Yazarlar arasındaki bölünmeler, alandaki bölünmeleri yansıtıyor. Tallinn, Possible Minds'daki makalesinde, “2015 yılında iki büyük uluslararası YZ konferansında yayın yapan YZ araştırmacıları arasında yakın zamanda yapılan bir anket, yüzde 40‘ının artık yüksek düzeyde gelişmiş YZ'den kaynaklanan risklerin ya ’önemli bir sorun‘ ya da ’alandaki en önemli sorunlar arasında' olduğunu düşündüğünü ortaya koydu” diye yazıyor.

Diğer yüzde 60 da aynı fikirde olana kadar YZ güvenliği konusunda endişelenmek için beklemeli miyiz? “Kendinizi kalkmak üzere olan bir uçakta otururken hayal edin” diye yazıyor. “Birdenbire uzmanların yüzde 40'ının uçakta bir bomba olduğuna inandığına dair bir duyuru yapılıyor. Bu noktada, izlenecek yol zaten bellidir ve orada oturup geri kalan yüzde 60'ın gelmesini beklemek bunun bir parçası değildir.”

Bu anlaşmazlığı çözmeye çalışırken kendimi en çok her iki kitabın formatında hayal kırıklığına uğramış buldum; araştırmacıların ve bilim insanlarının zihinlerine pencere üstüne pencere açıyor gibi görünüyorlar, sadece kat planlarını çizmeyi ve tüm bu pencerelerden manzaraların nasıl aynı hizada olmadığını fark etmeyi okuyucuya bırakıyorlar.

Architects of Intelligence'nın formatı - Ford ve uzmanlar arasında yapılan bir dizi röportaj - en azından Ford'un, bir uzman bir bölüm önce bir diğerinin saçma bulup reddettiği bir iddiada bulunduğunda bunu takip etmesine izin veriyor. Ancak bu bize onların nasıl aynı fikirde olmadıklarına dair sadece yüzeysel bir anlayış kazandırıyor. Kurzweil, yapay genel zekanın yüz yıl uzakta olduğunu iddia edenlerin üstel büyümenin gücünü anlamadıklarını, “fazla doğrusal” düşündüklerini düşünüyor. Bu, bu anlaşmazlıkların kökenine dair biraz daha fazla fikir veriyor. Ama elimizdeki tek şey bu.

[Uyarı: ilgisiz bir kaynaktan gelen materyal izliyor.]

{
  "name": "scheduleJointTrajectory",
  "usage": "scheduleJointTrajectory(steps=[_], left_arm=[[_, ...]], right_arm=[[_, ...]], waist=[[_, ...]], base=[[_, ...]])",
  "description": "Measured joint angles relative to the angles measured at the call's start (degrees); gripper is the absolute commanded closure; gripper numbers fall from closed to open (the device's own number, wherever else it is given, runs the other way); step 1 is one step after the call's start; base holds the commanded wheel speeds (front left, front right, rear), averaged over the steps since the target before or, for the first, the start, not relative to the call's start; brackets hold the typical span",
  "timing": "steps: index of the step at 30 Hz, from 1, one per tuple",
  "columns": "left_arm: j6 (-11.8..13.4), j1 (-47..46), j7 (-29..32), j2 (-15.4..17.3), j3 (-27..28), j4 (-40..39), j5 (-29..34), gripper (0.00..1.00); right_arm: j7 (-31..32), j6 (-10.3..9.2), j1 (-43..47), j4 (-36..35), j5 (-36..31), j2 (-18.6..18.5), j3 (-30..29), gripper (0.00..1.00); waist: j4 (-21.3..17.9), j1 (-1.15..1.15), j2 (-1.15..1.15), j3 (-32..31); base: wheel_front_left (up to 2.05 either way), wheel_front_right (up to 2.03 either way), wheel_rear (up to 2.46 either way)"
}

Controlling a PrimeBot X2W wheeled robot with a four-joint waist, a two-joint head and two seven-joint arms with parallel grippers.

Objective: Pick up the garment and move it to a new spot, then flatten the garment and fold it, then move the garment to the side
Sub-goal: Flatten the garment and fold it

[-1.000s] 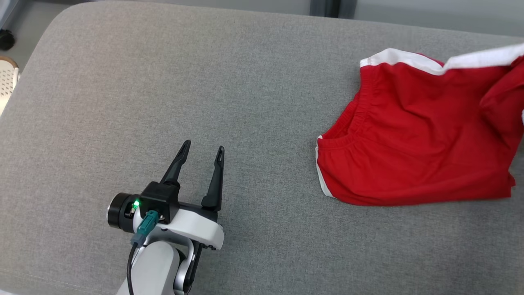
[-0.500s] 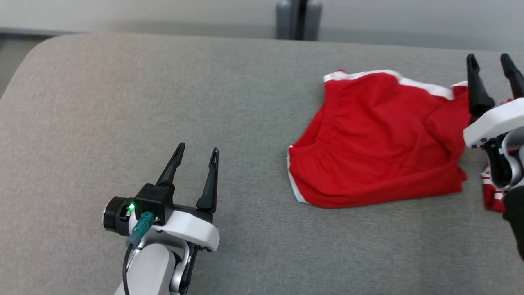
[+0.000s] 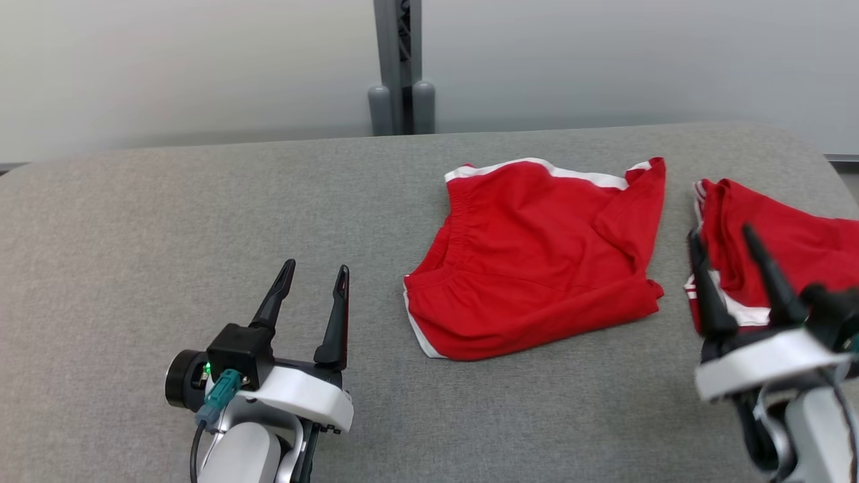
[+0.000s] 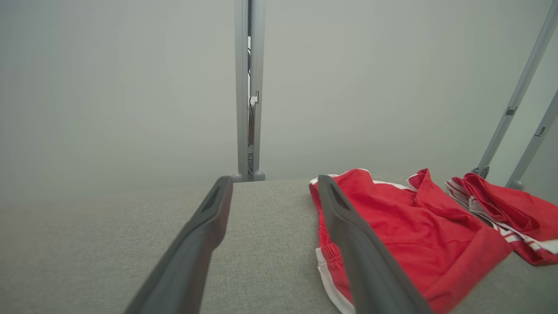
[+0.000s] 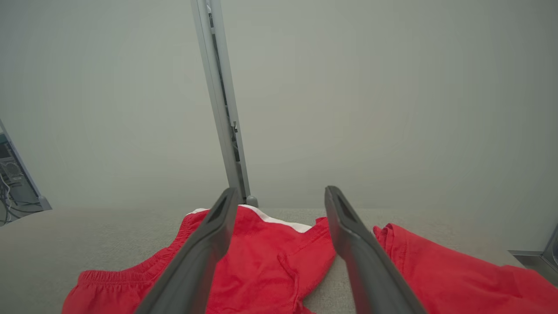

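Note:
A folded pair of red shorts with white trim, the garment (image 3: 537, 258) (image 4: 405, 226) (image 5: 244, 266), lies on the grey padded table (image 3: 134, 221) right of centre. My left gripper (image 3: 313, 275) stands open at the lower left, well clear of the shorts, nothing between its fingers (image 4: 196, 244). At the lower right my right gripper (image 3: 719, 235) is open too, fingers (image 5: 348, 244) apart and empty, just in front of a second red garment (image 3: 785, 241) (image 4: 505, 209) (image 5: 457, 270) that lies at the table's right end.
A grey upright post (image 3: 401, 67) (image 4: 248, 87) (image 5: 222, 109) rises behind the table's far edge before a pale wall. Slanted metal struts (image 4: 518, 96) stand at the right. The table's left half is bare grey fabric.
The head camera has tilted up and swung, so the wall and the second garment show. My right gripper has come into view, drawn back from the shorts with open fingers. The left gripper kept still.

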Motion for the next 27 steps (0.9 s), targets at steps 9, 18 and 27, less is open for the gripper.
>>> scheduleJointTrajectory(steps=[9, 18, 27], left_arm=[[0.49, 0.78, 0.0, 0.03, 1.52, 0.14, -0.99, 0.0], [0.31, 1.02, 0.0, 0.02, 2.75, 0.92, -0.62, 0.0], [-1.64, -1.06, -0.01, -0.01, -0.69, 10.45, -2.0, 0.0]], right_arm=[[0.01, 0.0, 8.88, -4.87, -5.15, 5.08, -0.55, 0.0], [0.01, 0.0, 8.99, -5.34, -5.8, 6.83, -1.1, 0.0], [0.01, 0.0, 8.14, -5.37, -6.16, 7.1, -0.62, 0.0]], waist=[[-1.62, 0.0, 0.0, 0.18], [-0.77, 0.0, 0.0, 0.48], [-0.84, 0.0, 0.0, 2.44]], base=[[0.0, 0.0, 0.0], [0.0, 0.0, 0.0], [0.0, 0.0, 0.0]])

Bir alan nasıl olur da önde gelen akademisyenlerinin kritik dönüm noktasının önümüzdeki 10 yıl ya da üç yüzyıl içinde bir noktada gerçekleşmesini beklediği bir noktaya gelebilir? Belki de bu durum sanıldığı kadar şaşırtıcı değildir - Manhattan Projesi'nden on yıl önce bilim insanları arasında yapılan bir ankette, nükleer fisyonun ilk olarak ne zaman başarılacağı sorulsaydı, bu kadar geniş bir tahmin yelpazesi ortaya çıkabilirdi.

Ancak bu kadar belirsizlik güven verici değil ve nükleer çağın şafağına yapılan benzetme de öyle. Burada riskler son derece yüksek ve okuyucu Possible Minds and Architects of Intelligence'tan, hepsi aynı fikirde olan çekirdek bir uzman grubu olduğu hissiyle ayrılmıyor.

En iyi ihtimalle, aynı fili avuçlayan birçok kör adam görüyormuşuz gibi hissediyoruz. En kötüsü de, iş arkadaşlarının yüksek belirsizlik ve farklı beklentilerini endişe verici bir işaret olarak okumayı başaramayarak ölümcül bir hatanın içine doğru yürümelerini izliyoruz.